Follow us F Y T I R

Climate deniers, repent

Wildfires, droughts, floods, and hurricanes aren’t future possibilities—they’re today’s news headlines

Volunteers and locals help to clean the mud off the street following heavy rains in Paiporta, near Valencia. | REUTERS/Ana Beltran

| Palma |

I magine standing waist-deep in floodwater, holding your family pet above your head, while someone nearby insists, “Climate change isn’t real.” Despite fires, floods, and record-breaking heat waves, some still claim it’s all a “natural cycle” or—brace yourself—a “government plot.” You have to admire their persistence. For every scientist with decades of data, there’s a denier armed with internet memes and the unshakeable belief that they know better.

Take the recent catastrophic flooding in Valencia, Spain, caused by a DANA (Depresión Aislada en Niveles Altos).

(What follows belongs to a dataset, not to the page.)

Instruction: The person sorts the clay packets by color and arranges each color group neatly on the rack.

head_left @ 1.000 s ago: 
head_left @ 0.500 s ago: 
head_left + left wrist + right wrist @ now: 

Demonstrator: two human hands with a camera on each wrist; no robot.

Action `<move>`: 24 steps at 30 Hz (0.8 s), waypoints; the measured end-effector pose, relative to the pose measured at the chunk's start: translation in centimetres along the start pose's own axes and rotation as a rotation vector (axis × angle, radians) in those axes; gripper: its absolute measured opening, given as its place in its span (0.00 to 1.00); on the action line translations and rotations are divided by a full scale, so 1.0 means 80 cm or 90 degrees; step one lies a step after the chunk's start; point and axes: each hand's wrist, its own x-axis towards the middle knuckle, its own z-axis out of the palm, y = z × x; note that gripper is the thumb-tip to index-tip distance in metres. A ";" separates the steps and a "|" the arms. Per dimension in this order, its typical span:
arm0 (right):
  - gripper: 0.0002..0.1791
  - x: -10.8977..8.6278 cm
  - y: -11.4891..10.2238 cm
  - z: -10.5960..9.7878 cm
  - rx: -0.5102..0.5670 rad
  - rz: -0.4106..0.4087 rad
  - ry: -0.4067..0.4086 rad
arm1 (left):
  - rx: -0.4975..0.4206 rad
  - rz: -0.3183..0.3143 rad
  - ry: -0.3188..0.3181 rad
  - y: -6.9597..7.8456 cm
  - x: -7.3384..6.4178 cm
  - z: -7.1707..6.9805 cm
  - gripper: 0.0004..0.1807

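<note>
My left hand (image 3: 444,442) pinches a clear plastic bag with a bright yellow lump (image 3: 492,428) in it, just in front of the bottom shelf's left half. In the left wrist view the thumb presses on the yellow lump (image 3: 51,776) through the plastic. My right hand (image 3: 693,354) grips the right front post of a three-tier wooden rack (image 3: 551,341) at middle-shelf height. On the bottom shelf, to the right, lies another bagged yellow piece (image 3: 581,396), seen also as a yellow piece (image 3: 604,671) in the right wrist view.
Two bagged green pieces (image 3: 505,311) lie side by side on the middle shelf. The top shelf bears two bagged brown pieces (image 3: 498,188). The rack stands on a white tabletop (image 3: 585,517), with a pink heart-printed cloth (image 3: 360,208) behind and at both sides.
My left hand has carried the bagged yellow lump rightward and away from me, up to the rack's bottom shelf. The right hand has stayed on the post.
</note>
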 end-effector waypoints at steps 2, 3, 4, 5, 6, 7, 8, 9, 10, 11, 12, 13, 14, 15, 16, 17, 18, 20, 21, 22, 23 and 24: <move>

If you have been under a rock for this past week, you might not know that this weather phenomenon, exacerbated by unusually warm Mediterranean waters, unleashed a year’s worth of rain in mere hours, leading to over 200 fatalities. Streets turned into rivers, homes were swallowed up, and communities were left in devastation—all in the span of a day.

Denying climate change is not just laughable; it’s dangerous. While most of us are trying to reduce emissions and find solutions, climate deniers seem determined to sit on the sidelines, waving their “hoax” signs. Meanwhile, people drown in car parks, Arctic ice melts, seas rise, and storms grow fiercer. It’s a baffling refusal to acknowledge reality—especially when faced with record-breaking weather events like those in Valencia.

We’re not dealing with hypotheticals anymore; climate change is here, relentless and undeniable. Wildfires, droughts, floods, and hurricanes aren’t future possibilities—they’re today’s news headlines. And yet, climate denial, though shrinking, remains a relic of our fossil-fuelled past, a stubborn roadblock on the path to a livable future. Every ignored warning, every scoffed-at scientific finding, only digs us deeper into a crisis we will not be able to reverse.

It’s time for climate deniers to wake up. The evidence is flooding in, quite literally, and it’s time we let the data—not denial—lead the way.